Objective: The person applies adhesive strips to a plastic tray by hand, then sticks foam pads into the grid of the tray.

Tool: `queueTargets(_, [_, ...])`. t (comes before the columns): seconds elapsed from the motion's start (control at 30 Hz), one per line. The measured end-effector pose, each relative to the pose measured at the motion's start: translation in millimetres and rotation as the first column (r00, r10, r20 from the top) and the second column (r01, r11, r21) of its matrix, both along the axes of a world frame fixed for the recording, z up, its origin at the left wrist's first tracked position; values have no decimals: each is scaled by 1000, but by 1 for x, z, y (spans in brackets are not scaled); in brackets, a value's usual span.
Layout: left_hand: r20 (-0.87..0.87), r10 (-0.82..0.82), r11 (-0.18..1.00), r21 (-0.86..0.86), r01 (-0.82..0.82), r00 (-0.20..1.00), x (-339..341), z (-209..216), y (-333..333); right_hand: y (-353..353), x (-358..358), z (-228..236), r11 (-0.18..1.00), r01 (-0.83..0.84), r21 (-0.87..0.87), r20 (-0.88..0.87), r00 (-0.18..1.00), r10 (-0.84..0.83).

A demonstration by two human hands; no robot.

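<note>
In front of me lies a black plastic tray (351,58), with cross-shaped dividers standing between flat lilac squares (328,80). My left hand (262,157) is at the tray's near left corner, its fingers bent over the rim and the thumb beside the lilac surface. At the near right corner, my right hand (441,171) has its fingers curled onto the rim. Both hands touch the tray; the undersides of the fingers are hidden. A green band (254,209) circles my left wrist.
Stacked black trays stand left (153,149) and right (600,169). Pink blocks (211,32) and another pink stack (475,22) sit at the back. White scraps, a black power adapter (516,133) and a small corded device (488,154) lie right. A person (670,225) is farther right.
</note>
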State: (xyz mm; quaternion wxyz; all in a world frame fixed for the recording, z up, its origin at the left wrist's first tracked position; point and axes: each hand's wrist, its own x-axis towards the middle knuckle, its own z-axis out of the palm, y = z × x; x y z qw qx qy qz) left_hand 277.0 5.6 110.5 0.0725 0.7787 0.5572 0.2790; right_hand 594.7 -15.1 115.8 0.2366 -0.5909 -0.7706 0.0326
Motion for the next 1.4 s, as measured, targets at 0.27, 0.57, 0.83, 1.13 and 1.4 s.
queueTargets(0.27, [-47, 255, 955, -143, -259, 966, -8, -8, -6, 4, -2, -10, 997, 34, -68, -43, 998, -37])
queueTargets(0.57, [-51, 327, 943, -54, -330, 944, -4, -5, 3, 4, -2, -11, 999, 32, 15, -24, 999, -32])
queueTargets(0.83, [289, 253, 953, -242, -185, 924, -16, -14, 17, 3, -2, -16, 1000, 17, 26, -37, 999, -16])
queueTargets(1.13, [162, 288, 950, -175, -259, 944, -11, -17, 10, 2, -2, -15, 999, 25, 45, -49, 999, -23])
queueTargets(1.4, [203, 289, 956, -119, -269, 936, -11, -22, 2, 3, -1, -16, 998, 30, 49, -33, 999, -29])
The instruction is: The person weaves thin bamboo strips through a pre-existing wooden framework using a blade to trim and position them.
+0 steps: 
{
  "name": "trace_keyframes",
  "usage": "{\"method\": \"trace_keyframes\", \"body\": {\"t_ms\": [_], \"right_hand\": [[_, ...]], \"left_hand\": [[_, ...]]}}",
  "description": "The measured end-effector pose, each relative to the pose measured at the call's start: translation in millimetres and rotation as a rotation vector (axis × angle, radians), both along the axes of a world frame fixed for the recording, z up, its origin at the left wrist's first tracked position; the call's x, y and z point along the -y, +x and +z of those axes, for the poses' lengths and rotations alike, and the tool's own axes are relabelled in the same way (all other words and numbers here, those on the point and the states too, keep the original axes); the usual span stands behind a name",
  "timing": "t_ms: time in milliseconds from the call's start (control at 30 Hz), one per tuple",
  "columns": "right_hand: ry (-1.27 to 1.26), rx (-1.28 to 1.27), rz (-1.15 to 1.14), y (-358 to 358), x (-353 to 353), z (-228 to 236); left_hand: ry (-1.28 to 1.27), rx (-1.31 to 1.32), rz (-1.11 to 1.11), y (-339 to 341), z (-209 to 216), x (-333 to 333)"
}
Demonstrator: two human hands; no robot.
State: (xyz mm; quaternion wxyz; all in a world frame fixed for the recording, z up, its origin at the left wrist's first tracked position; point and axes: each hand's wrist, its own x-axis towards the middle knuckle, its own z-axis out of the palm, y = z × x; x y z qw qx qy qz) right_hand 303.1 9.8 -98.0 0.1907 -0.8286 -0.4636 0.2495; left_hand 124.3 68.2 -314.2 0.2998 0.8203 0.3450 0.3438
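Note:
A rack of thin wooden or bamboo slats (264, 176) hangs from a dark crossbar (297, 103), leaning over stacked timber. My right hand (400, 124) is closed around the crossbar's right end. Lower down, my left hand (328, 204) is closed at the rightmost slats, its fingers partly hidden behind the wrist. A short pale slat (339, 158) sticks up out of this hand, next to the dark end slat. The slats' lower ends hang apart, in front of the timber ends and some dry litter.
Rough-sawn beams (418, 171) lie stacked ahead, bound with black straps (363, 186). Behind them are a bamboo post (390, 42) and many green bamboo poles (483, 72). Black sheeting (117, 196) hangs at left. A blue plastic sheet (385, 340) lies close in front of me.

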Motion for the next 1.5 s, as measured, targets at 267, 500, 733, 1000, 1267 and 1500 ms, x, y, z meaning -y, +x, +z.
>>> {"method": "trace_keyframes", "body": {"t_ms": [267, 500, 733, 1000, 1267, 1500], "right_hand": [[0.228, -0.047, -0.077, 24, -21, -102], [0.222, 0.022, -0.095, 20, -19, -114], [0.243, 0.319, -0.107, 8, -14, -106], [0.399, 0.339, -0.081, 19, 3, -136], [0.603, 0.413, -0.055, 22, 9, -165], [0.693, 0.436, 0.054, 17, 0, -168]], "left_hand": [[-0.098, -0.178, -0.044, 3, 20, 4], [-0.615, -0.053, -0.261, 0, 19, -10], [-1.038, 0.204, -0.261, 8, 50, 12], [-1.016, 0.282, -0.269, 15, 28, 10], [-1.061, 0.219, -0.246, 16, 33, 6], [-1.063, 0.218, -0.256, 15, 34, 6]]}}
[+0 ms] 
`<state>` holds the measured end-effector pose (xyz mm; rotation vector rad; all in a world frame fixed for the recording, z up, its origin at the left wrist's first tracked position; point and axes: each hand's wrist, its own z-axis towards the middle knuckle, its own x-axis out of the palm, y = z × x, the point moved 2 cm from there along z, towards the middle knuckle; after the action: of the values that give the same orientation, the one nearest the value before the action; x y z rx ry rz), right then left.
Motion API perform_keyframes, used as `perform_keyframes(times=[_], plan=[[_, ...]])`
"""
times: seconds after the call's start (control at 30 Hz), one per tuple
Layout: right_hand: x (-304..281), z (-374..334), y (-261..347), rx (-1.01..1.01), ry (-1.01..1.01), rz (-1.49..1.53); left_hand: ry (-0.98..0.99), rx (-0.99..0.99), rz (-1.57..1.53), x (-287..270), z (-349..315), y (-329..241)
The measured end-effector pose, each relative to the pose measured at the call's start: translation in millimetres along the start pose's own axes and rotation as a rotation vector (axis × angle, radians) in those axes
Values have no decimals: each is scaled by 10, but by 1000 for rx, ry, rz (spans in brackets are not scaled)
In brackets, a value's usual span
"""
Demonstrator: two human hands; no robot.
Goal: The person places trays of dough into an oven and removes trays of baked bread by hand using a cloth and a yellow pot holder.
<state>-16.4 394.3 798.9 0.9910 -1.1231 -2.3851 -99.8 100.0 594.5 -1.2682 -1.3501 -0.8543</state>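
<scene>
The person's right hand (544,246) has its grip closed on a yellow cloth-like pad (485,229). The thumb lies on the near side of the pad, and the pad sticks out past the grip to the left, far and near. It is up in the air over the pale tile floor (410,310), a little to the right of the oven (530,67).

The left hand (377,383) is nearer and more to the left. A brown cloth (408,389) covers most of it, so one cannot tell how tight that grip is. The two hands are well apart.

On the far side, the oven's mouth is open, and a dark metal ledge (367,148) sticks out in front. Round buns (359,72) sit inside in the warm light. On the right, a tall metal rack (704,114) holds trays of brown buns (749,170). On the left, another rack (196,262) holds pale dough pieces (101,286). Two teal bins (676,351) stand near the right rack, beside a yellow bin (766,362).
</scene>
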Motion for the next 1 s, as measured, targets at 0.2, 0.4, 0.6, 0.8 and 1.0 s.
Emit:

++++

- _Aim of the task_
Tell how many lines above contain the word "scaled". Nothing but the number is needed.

- _Written response_
2